*Provided records*.

• • • • •

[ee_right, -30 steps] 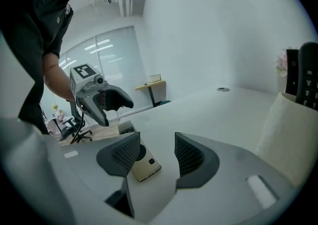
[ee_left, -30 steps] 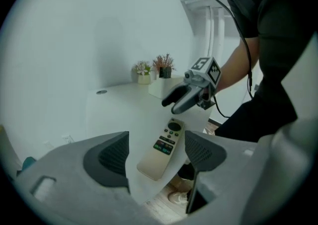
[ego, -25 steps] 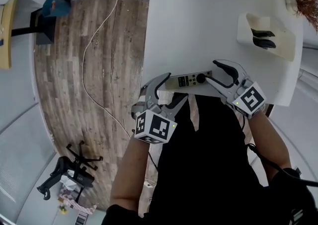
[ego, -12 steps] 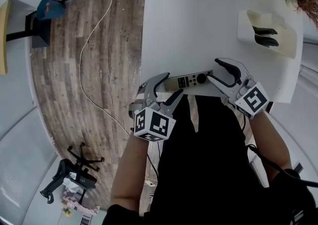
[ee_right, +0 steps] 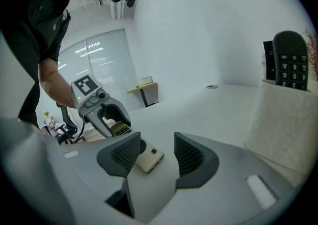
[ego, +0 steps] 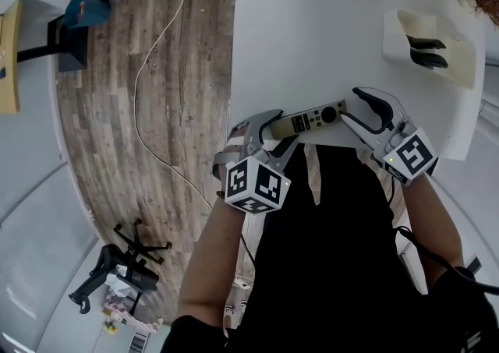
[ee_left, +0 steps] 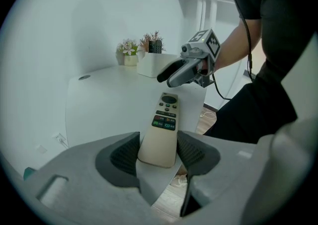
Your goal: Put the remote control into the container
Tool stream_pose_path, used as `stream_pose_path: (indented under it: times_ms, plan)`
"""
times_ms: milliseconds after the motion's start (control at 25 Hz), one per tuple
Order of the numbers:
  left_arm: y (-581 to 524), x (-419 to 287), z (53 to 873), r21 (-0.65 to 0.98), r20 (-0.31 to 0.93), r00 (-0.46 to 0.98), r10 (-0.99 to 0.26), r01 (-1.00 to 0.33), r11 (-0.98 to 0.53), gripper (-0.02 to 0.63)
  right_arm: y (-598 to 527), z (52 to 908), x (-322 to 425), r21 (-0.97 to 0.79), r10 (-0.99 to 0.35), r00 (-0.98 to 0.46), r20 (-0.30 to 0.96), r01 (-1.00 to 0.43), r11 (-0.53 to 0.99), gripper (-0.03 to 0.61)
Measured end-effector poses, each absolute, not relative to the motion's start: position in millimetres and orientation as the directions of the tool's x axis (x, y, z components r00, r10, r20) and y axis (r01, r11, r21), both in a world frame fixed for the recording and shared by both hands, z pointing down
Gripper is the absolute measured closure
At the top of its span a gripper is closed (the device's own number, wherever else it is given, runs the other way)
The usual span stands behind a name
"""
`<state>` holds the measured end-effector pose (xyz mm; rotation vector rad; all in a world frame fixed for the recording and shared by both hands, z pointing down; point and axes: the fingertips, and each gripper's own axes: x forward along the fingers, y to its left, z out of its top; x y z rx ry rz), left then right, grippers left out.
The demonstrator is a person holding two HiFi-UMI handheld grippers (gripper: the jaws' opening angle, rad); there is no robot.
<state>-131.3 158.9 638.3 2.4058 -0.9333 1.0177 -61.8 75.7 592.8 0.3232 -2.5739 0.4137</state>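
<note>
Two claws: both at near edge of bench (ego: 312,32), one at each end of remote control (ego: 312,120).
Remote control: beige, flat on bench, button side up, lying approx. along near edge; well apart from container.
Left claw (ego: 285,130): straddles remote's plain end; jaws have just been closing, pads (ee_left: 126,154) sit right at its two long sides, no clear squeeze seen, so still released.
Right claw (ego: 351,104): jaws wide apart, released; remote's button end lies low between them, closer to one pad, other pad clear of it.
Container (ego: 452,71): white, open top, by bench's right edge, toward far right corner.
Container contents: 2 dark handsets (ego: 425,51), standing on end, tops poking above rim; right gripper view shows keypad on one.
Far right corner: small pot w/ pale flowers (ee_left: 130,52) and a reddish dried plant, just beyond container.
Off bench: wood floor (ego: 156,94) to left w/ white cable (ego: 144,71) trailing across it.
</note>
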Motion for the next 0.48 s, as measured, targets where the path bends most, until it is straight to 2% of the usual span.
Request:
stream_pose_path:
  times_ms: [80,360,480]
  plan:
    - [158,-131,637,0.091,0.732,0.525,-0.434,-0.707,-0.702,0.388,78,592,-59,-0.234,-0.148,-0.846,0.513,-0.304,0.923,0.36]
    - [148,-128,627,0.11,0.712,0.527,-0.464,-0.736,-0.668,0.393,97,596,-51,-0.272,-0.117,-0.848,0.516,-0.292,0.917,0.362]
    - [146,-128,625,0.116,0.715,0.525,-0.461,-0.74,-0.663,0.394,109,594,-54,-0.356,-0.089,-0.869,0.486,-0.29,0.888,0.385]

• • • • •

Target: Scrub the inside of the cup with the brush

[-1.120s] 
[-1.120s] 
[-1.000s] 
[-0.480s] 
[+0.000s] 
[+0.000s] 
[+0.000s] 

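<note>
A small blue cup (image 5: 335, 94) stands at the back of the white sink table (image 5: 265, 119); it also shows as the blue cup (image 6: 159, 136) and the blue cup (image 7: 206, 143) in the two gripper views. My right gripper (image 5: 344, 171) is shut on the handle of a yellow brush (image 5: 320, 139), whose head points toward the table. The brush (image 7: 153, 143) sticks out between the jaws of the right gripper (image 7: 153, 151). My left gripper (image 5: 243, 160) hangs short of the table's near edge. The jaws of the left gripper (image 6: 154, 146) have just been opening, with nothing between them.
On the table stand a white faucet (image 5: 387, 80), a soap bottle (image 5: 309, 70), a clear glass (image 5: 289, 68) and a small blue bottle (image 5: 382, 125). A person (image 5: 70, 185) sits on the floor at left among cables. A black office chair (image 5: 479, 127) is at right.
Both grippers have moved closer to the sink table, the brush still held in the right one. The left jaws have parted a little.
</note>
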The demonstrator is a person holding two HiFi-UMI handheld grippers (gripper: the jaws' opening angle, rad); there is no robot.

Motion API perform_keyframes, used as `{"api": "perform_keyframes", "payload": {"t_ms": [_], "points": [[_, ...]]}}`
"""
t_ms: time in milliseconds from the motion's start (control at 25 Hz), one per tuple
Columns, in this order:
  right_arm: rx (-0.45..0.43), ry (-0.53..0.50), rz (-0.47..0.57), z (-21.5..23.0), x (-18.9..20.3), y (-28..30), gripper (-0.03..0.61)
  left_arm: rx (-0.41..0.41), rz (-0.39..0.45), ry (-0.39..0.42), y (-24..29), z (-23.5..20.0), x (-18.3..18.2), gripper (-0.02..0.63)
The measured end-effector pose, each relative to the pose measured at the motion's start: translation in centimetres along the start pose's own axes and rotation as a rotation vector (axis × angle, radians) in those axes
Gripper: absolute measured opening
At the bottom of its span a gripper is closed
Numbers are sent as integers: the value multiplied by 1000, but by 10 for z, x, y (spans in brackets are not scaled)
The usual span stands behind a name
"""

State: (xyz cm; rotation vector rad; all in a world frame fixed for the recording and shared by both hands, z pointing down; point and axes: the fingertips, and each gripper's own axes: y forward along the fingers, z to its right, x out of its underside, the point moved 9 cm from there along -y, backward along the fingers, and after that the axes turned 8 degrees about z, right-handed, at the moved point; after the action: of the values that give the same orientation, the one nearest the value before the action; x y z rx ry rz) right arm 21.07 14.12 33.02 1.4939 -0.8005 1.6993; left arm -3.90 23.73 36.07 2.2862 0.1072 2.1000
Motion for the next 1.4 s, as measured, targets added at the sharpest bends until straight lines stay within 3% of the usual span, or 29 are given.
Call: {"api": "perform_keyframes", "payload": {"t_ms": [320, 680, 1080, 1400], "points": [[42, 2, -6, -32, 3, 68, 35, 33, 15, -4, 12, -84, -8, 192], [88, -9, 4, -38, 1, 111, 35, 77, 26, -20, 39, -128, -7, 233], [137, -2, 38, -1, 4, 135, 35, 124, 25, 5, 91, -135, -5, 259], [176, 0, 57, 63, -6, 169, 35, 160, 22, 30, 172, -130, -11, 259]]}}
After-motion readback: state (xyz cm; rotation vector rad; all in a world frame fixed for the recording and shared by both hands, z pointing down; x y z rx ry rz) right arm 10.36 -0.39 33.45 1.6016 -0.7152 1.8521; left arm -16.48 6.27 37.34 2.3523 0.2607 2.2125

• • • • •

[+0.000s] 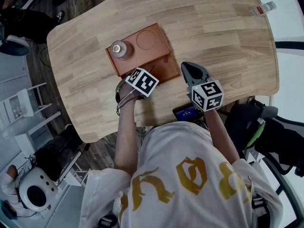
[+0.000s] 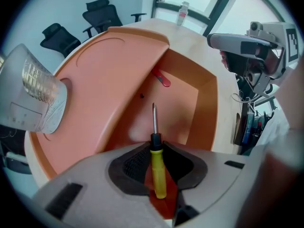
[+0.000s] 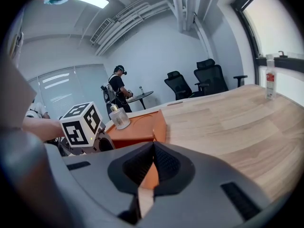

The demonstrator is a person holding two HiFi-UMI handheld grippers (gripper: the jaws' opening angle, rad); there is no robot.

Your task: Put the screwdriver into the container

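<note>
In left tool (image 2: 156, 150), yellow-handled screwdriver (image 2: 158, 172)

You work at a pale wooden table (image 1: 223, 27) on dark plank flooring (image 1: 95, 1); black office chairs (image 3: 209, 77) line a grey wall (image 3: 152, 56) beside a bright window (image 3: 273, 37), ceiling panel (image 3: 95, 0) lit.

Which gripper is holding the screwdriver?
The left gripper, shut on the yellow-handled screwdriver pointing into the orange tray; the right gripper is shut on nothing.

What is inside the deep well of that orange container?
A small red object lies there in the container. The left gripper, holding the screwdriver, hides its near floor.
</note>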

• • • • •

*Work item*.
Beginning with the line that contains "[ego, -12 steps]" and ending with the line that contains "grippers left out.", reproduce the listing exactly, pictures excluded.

*Answer area*.
[ego, -12 steps] 
[ee_right, +0 steps] 
[ego, +0 steps] 
[ee_left, +0 steps] 
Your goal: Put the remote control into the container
Tool stream_pose_path, used as `stream_pose_path: (indented under it: times_ms, plan)`
"""
times_ms: milliseconds after the motion's start (control at 25 Hz), one per tuple
Order of the numbers:
  left_arm: y (-581 to 524), x (-419 to 287), z (53 to 873), r21 (-0.65 to 0.98), r20 (-0.31 to 0.93), r00 (-0.46 to 0.98), r10 (-0.99 to 0.26), r01 (-1.00 to 0.33), r11 (-0.98 to 0.53), gripper (-0.02 to 0.63)
  right_arm: y (-598 to 527), z (52 to 908), x (-322 to 425), r21 (-0.97 to 0.79), r10 (-0.99 to 0.35), r00 (-0.98 to 0.46), r20 (-0.30 to 0.96), r01 (-1.00 to 0.43), r11 (-0.53 to 0.99), gripper (-0.03 to 0.61)
Measured end-effector poses, each absolute, not relative to the motion's start: position in millimetres and orientation as the directions of the tool's x axis (x, y, z components r00, r10, r20) and y axis (r01, r11, r21), both in a world frame fixed for the recording and shared by both hands, z pointing down
Gripper is the absolute measured closure
At the top of its span a gripper is closed (the device's own number, wherever else it is given, runs the other way)
The usual span stands behind a name
"""
`<state>` holds the measured end-effector pose (xyz mm; rotation vector rad; all in a world frame fixed for the recording and shared by both hands, z pointing down; point and axes: the fingertips, and each gripper's own axes: x forward along the fingers, y to its left, z out of its top; x y z rx ry rz), left then right, grippers left out.

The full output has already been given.